Was it tougher to get a show picked up the first time around with Best Friends Forever?
St. Clair:Best Friends Forever became our calling card. So when we went in to USA and they said “Well, what would you like to do?” we had a body of work that we could show them and say, “This is our tone. This is what our comedy is like.”
Parham: “It will be a different story, obviously, but this is who we are.”
You’re both products of the Upright Citizens Brigade. How did that theater become one of the primary feeder systems for television comedy?
Parham: For a while it felt like we were doing comedy in a vacuum. We were doing it to make each other laugh and crafting our skills.
St. Clair: It wasn’t about getting an agent or getting a show.
Parham: It was about doing great comedy. So we all got really good at comedy, and then we just descended on the world.
How difficult was it to do a pilot while both of you were pregnant?
St. Clair: To be honest, it was easy being pregnant. Having the babies outside of our bodies and feeding them while shooting was a challenge. But we were so lucky, because we had a dream of having our own show before we had children so we could bring them to work. And we got to do that. It’s so nice, because every five minutes you can run in and get a smell — you know that baby smell.
You structured your writers’ room to be a 9-to-5 operation so you could be home in time to be with your kids. How hard was it to structure the day that way?
Parham: We had a writers’ room before, and we knew that as new moms, we weren’t going to be able to do the same long hours.
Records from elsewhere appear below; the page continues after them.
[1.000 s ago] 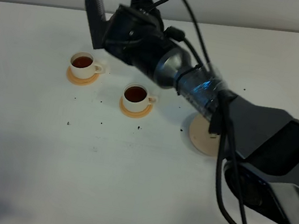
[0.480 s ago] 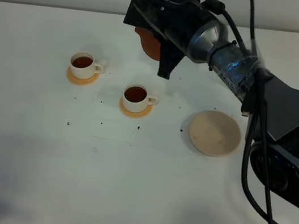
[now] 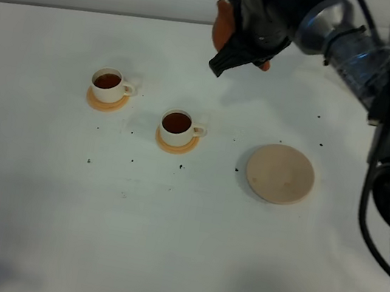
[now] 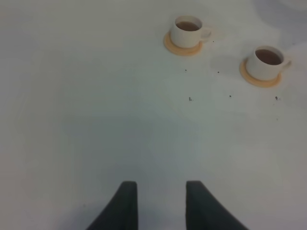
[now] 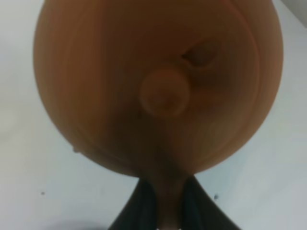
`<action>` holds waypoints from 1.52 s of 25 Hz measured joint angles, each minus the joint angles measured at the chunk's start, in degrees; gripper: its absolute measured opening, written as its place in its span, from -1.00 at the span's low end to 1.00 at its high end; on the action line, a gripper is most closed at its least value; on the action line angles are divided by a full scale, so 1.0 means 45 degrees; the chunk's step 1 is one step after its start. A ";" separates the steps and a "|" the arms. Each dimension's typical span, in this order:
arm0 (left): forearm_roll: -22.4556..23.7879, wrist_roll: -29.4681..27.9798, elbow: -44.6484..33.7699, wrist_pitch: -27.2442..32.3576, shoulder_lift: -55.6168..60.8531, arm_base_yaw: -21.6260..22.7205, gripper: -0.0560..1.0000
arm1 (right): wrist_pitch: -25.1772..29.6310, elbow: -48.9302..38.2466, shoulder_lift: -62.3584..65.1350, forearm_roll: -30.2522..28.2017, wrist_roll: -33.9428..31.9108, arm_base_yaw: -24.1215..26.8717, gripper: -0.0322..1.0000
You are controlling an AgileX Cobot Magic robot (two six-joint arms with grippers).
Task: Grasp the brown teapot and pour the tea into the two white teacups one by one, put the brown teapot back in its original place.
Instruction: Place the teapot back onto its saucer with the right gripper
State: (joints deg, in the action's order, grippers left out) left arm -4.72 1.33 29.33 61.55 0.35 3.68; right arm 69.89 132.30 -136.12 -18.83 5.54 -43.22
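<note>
Brown teapot [image 5: 158, 86] hangs, seemingly clamped, in the right gripper [image 5: 164, 199].

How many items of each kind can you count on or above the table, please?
white teacups: 2
orange coasters: 2
brown teapot: 1
beige saucer: 1
Total: 6

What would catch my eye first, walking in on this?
The right gripper holding a brown teapot up in the air above the far side of the table. Nearer, two white teacups of dark tea stand on orange coasters, with a bare beige saucer to their right.
</note>
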 joint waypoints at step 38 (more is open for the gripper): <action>0.0000 0.0000 0.0000 0.0000 0.0000 0.0000 -0.42 | 0.0012 -0.7899 0.4648 0.2267 -0.2187 0.0551 -0.77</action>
State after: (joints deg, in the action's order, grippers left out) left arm -4.72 1.33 29.33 61.55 0.35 3.68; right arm 69.94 96.75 -115.20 -8.63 -4.31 -40.74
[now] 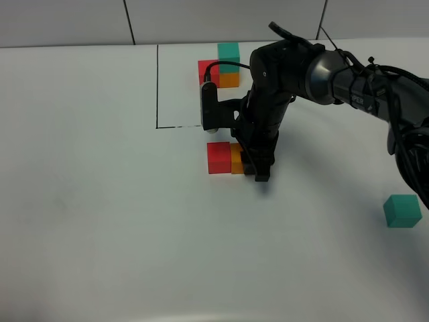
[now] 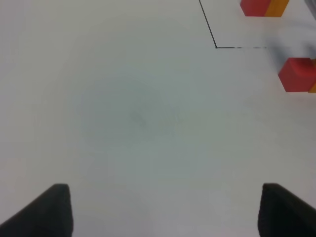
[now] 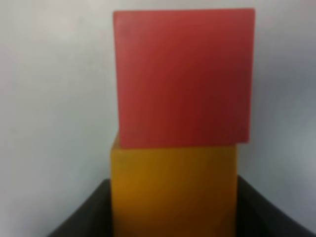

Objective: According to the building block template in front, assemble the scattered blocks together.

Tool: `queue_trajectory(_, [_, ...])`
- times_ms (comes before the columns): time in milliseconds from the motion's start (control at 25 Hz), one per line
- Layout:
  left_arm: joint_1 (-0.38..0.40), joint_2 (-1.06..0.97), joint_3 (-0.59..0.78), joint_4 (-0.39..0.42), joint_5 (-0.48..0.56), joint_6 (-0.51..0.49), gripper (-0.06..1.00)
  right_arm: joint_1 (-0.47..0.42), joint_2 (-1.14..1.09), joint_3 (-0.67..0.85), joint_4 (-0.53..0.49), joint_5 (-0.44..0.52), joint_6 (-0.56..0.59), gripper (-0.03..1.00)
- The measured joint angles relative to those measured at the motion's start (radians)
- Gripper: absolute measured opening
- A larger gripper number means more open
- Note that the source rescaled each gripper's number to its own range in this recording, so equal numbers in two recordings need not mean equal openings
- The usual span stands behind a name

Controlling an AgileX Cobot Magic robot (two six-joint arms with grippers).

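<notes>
Side by side, touching: red block (image 1: pixel 218 157), orange block (image 1: pixel 236 159); teal block (image 1: pixel 402 210) well apart, right.

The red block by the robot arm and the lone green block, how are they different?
The red block is red; the green block is teal. The red block touches the orange block, held by the right end effector; the green block stands alone, far to the right. Both are similar-sized cubes flat on the white table.
</notes>
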Motion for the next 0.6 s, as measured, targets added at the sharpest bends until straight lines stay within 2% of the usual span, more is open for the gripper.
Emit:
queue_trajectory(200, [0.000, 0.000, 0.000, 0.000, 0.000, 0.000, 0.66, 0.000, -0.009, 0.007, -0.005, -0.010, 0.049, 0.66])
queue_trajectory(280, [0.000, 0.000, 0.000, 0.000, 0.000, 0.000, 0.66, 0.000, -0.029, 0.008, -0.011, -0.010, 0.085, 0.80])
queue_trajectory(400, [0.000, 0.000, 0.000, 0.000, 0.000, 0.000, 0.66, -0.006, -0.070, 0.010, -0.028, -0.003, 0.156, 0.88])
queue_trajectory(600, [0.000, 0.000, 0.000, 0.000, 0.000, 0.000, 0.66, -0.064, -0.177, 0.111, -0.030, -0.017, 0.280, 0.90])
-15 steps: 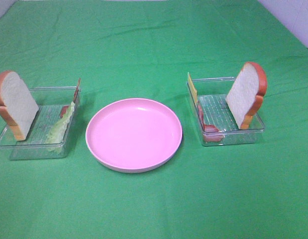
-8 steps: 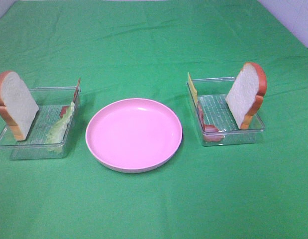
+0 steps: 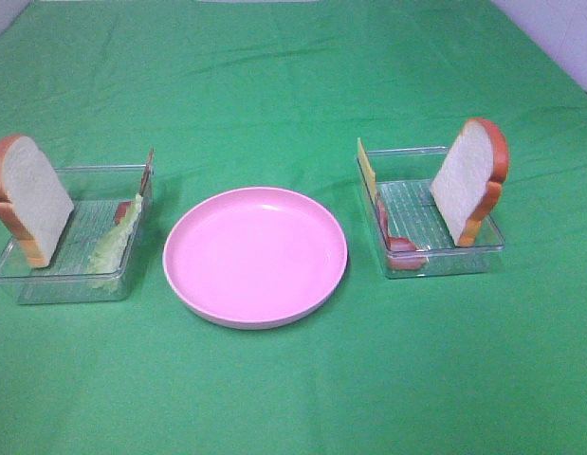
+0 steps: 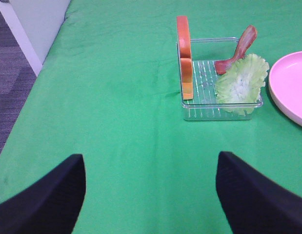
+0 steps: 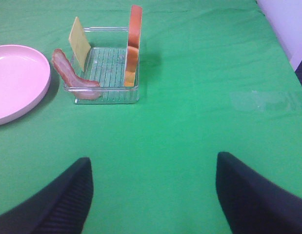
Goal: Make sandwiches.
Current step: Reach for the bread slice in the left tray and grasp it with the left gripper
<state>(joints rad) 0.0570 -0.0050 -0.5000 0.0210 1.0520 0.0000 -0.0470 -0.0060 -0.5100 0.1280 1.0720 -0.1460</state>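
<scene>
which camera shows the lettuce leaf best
The left wrist view: the lettuce leaf faces that camera, its frilly outline whole, in the clear tray beside the bacon strip. The exterior high view shows it only as a narrow band along the tray's wall. The right wrist view misses it.

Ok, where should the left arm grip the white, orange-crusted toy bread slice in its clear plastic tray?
Probably the top crust of the bread slice, from above, jaws across its flat faces: it stands on edge, top above the clear tray rim.
</scene>
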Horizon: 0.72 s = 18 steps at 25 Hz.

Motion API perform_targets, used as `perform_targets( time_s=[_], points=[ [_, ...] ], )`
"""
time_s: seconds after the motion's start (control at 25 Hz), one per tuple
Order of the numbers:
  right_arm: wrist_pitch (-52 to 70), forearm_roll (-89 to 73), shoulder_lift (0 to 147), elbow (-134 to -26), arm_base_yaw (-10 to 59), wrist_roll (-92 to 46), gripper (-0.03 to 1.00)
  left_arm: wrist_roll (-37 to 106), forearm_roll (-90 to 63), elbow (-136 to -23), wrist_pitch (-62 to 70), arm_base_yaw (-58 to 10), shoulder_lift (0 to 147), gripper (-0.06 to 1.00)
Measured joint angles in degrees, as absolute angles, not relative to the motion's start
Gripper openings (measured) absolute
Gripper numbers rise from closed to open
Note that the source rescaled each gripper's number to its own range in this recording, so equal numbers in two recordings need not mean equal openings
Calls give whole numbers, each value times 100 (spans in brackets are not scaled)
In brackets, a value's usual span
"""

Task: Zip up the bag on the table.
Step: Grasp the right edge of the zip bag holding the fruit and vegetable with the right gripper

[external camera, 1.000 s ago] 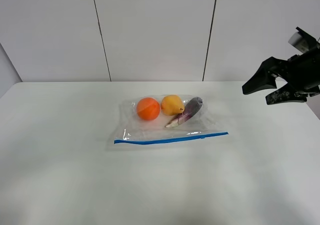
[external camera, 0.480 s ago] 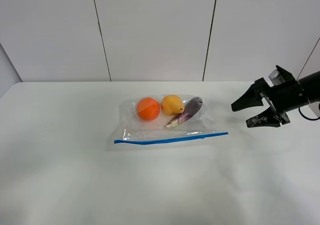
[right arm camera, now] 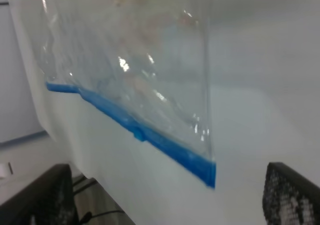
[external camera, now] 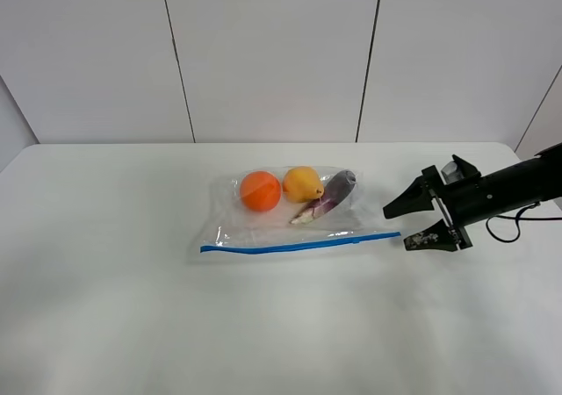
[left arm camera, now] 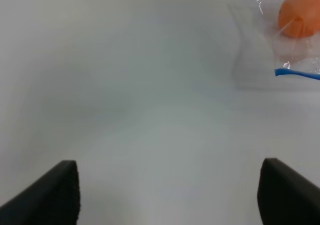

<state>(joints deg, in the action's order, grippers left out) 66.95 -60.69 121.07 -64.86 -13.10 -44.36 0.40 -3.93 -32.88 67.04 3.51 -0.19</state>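
The clear bag (external camera: 290,224) lies flat in the middle of the white table (external camera: 123,316), with an orange, a yellow and a purple item inside. Its blue zipper strip (external camera: 299,245) runs along the near edge. My right gripper (external camera: 397,228) is open, low over the table, just right of the strip's right end and apart from it. The right wrist view shows the bag (right arm camera: 135,50) and the strip (right arm camera: 150,137) close ahead of my open gripper (right arm camera: 165,200). My left gripper (left arm camera: 170,200) is open and empty, and sees the bag's left corner (left arm camera: 295,40) far off.
Grey wall panels (external camera: 272,53) stand behind the table's far edge. The right arm's black body (external camera: 509,189) reaches in from the right edge with a cable hanging off it. The left arm is out of the exterior view.
My right gripper has come down from high at the right and moved left, stopping beside the right end of the blue zipper strip. The bag has not moved.
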Motion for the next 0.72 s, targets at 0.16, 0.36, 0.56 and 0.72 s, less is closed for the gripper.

We set a precedent of trying to protect our real lives in the writers’ room, and that just bled over to the shooting.
St. Clair: The thing is if you have eight hours, you just work faster. When we would stay until midnight in the writers’ room, we weren’t getting better work done. We’d spend three hours looking at YouTube clips. If everyone knows you’re working 9-to-5, no one’s messing around. Also we took an hour for lunch, like French people.